Go through the listing below. Copy each line that has the string "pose".

*** Opening Source data ***

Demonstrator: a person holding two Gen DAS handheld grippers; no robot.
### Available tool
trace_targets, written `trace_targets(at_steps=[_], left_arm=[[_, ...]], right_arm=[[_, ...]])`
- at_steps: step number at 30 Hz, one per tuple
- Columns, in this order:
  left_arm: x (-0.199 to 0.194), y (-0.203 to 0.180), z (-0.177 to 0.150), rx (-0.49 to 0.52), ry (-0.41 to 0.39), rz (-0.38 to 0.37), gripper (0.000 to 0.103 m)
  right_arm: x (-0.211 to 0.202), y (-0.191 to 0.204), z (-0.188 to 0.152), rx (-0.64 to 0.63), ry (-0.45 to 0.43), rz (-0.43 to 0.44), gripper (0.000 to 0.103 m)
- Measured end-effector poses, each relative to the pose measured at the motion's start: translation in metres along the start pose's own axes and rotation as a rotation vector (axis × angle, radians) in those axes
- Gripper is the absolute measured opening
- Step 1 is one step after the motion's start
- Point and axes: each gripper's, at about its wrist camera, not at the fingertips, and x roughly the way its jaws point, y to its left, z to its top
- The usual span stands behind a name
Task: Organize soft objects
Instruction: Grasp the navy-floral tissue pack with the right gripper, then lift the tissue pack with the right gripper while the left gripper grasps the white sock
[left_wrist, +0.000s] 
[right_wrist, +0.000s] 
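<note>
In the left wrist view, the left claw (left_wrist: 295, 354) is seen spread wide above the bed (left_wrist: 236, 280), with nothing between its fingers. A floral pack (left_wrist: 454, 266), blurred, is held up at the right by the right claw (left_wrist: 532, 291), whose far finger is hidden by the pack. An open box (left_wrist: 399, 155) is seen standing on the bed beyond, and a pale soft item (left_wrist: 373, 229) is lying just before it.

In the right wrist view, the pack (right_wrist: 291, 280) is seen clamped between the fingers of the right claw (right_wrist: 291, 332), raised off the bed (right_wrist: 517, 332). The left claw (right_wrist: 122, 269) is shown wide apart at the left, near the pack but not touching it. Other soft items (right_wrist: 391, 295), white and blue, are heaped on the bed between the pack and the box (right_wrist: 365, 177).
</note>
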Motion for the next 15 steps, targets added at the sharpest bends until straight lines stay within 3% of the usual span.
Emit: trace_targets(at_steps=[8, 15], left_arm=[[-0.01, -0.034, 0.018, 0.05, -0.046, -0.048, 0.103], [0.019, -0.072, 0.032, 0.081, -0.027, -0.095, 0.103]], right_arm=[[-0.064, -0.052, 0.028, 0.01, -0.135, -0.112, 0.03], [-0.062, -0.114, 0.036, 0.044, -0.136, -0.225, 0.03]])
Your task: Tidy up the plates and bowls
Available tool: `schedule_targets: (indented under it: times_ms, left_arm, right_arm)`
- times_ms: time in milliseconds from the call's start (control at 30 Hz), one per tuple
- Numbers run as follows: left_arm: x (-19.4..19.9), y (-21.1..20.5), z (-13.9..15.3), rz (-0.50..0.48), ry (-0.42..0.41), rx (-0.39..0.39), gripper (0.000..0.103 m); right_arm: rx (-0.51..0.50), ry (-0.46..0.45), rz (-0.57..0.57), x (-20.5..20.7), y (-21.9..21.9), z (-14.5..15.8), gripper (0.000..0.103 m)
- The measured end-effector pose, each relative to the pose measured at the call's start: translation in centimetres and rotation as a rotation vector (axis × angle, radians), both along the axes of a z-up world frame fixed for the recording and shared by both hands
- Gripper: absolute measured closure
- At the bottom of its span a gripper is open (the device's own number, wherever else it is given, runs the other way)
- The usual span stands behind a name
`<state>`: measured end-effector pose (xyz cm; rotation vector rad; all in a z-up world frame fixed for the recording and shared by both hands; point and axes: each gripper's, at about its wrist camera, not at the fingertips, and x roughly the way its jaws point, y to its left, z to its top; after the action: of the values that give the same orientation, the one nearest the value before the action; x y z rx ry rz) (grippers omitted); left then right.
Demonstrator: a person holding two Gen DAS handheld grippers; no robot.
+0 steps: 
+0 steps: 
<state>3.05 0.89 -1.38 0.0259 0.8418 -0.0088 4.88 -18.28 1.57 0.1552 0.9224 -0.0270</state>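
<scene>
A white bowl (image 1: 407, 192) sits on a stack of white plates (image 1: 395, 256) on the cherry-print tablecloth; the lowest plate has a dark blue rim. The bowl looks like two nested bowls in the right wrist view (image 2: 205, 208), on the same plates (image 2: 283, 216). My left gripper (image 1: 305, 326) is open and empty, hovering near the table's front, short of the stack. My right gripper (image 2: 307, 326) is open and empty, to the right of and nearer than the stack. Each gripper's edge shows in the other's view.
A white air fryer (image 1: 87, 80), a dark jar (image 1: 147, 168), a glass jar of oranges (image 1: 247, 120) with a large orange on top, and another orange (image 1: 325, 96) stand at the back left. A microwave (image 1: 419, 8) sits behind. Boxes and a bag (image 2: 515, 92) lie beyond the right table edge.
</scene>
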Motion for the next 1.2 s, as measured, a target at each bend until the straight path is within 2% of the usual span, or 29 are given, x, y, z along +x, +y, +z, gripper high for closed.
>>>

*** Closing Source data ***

> Final answer:
- Measured end-effector poses, each relative to the pose measured at the motion's start: translation in metres along the start pose's own axes and rotation as a rotation vector (axis × angle, radians) in those axes
- The measured end-effector pose, each relative to the pose measured at the call's start: translation in centimetres and rotation as a rotation vector (axis × angle, radians), both along the axes of a z-up world frame fixed for the recording and shared by both hands
`<state>`: measured end-effector pose (xyz cm; rotation vector rad; all in a z-up world frame fixed for the recording and shared by both hands; point and axes: each gripper's, at about its wrist camera, not at the fingertips, and x roughly the way its jaws point, y to its left, z to its top; after the action: of the values that give the same orientation, the one nearest the value before the action; x y z rx ry rz) (grippers omitted); left then right.

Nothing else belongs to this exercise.